- _TASK OBJECTIVE_: Return the listing below in full, exactly.

- _SOURCE MATERIAL_:
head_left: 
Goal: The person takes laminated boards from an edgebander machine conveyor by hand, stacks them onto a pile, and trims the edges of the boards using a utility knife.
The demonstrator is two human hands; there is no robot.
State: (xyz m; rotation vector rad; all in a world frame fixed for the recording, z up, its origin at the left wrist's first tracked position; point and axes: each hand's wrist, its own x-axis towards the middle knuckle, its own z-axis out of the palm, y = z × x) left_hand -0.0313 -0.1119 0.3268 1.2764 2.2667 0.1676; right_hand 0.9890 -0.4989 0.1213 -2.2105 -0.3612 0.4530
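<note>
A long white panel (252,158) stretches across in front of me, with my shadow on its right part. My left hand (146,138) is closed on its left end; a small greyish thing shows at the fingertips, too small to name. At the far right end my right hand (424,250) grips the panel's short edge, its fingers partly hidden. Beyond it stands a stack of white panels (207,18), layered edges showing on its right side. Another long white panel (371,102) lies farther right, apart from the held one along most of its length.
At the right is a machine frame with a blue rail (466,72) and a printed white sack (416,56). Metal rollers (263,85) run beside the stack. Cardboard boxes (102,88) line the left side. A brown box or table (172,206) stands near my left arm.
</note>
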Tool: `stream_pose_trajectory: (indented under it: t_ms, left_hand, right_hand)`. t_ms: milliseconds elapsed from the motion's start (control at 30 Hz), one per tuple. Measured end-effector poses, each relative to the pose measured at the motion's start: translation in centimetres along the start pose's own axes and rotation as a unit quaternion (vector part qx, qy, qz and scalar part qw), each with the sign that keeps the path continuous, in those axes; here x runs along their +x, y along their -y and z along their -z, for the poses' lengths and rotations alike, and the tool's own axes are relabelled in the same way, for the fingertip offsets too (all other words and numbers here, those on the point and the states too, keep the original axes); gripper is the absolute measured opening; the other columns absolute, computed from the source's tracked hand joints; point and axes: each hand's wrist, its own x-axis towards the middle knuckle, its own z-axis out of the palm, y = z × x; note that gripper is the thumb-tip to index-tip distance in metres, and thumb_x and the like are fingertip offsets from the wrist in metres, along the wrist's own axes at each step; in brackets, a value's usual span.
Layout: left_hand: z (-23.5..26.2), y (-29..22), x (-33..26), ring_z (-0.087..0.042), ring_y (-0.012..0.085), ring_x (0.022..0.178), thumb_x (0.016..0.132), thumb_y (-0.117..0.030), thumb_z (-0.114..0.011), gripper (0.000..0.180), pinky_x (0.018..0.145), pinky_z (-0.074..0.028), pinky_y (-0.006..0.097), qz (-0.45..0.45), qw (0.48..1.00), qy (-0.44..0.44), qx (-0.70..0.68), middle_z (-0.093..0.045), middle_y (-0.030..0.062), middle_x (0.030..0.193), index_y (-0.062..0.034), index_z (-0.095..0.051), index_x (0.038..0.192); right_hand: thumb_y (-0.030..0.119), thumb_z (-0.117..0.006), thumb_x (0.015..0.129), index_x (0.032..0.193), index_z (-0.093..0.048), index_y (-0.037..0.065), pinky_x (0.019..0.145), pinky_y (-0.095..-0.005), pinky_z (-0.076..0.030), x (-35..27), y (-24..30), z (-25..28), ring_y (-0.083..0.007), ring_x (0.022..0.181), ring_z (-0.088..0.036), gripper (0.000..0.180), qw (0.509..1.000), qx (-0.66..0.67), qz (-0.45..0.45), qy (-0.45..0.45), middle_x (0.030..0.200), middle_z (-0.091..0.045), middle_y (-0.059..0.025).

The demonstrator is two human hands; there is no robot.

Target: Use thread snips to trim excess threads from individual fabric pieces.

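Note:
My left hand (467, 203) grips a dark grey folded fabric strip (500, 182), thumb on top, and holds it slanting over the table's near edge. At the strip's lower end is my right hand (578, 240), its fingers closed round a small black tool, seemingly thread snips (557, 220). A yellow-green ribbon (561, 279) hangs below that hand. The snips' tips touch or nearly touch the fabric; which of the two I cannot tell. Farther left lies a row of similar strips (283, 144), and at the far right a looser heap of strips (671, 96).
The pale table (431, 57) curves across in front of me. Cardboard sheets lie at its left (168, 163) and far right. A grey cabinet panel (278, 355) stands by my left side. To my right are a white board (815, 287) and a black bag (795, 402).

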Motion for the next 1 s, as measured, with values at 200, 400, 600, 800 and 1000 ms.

- _RESULT BELOW_:
head_left: 
Goal: The person takes laminated boards from an edgebander machine conveyor by hand, stacks them onto a pile, and trims the edges of the boards using a utility knife.
The demonstrator is two human hands; there is no robot.
State: (xyz m; rotation vector rad; all in a world frame fixed for the recording, z up, its origin at the left wrist's first tracked position; point and axes: each hand's wrist, its own x-axis towards the middle knuckle, its own z-axis out of the palm, y = z × x) left_hand -0.0313 -0.1119 0.3268 1.2764 2.2667 0.1676; right_hand 0.9890 -0.4989 0.1213 -2.2105 -0.3612 0.4530
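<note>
A long white panel (252,158) stretches across in front of me, with my shadow on its right part. My left hand (146,138) is closed on its left end; a small greyish thing shows at the fingertips, too small to name. At the far right end my right hand (424,250) grips the panel's short edge, its fingers partly hidden. Beyond it stands a stack of white panels (207,18), layered edges showing on its right side. Another long white panel (371,102) lies farther right, apart from the held one along most of its length.
At the right is a machine frame with a blue rail (466,72) and a printed white sack (416,56). Metal rollers (263,85) run beside the stack. Cardboard boxes (102,88) line the left side. A brown box or table (172,206) stands near my left arm.
</note>
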Tool: `stream_pose_trajectory: (indented under it: t_ms, left_hand, right_hand)`. t_ms: milliseconds elapsed from the motion's start (control at 30 Hz), one per tuple. Measured end-effector poses, each relative to the pose measured at the motion's start: translation in centimetres along the start pose's own axes and rotation as a unit quaternion (vector part qx, qy, qz and scalar part qw), each with the sign that keeps the path continuous, in those axes; here x runs along their +x, y along their -y and z along their -z, for the poses' lengths and rotations alike, and the tool's own axes are relabelled in the same way, for the fingertip offsets too (all other words and numbers here, those on the point and the states too, keep the original axes); gripper is the absolute measured opening; the other columns absolute, computed from the source's tracked hand joints; point and axes: each hand's wrist, its own x-axis towards the middle knuckle, its own z-axis out of the palm, y = z × x; note that gripper is the thumb-tip to index-tip distance in metres, and thumb_x and the like are fingertip offsets from the wrist in metres, along the wrist's own axes at each step; in brackets, a value's usual span.
Layout: left_hand: z (-23.5..26.2), y (-29..22), x (-33..26), ring_z (-0.087..0.042), ring_y (-0.012..0.085), ring_x (0.022..0.178), thumb_x (0.016..0.132), thumb_y (-0.117..0.030), thumb_z (-0.114..0.011), gripper (0.000..0.180), pinky_x (0.018..0.145), pinky_z (-0.074..0.028), pinky_y (-0.006..0.097), qz (-0.45..0.45), qw (0.48..1.00), qy (-0.44..0.44), qx (-0.70..0.68), middle_z (-0.093..0.045), middle_y (-0.030..0.062), middle_x (0.030..0.193), index_y (-0.062..0.034), index_z (-0.095..0.051), index_x (0.038..0.192); right_hand: thumb_y (-0.030..0.119), thumb_z (-0.117..0.006), thumb_x (0.015..0.129), index_x (0.032..0.193), index_z (-0.093..0.048), index_y (-0.037..0.065), pinky_x (0.019..0.145), pinky_y (-0.095..-0.005), pinky_z (-0.076..0.030), x (-35..27), y (-24..30), z (-25..28), ring_y (-0.083..0.007), ring_x (0.022..0.181), ring_z (-0.088..0.036), gripper (0.000..0.180), qw (0.509..1.000), qx (-0.66..0.67), qz (-0.45..0.45), qy (-0.45..0.45), middle_x (0.030..0.200), middle_z (-0.091..0.045), middle_y (-0.059..0.025).

The demonstrator is two human hands; there is no robot.

Target: Use thread snips to trim excess threads from individual fabric pieces.

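Note:
My left hand (467, 203) grips a dark grey folded fabric strip (500, 182), thumb on top, and holds it slanting over the table's near edge. At the strip's lower end is my right hand (578, 240), its fingers closed round a small black tool, seemingly thread snips (557, 220). A yellow-green ribbon (561, 279) hangs below that hand. The snips' tips touch or nearly touch the fabric; which of the two I cannot tell. Farther left lies a row of similar strips (283, 144), and at the far right a looser heap of strips (671, 96).
The pale table (431, 57) curves across in front of me. Cardboard sheets lie at its left (168, 163) and far right. A grey cabinet panel (278, 355) stands by my left side. To my right are a white board (815, 287) and a black bag (795, 402).
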
Motion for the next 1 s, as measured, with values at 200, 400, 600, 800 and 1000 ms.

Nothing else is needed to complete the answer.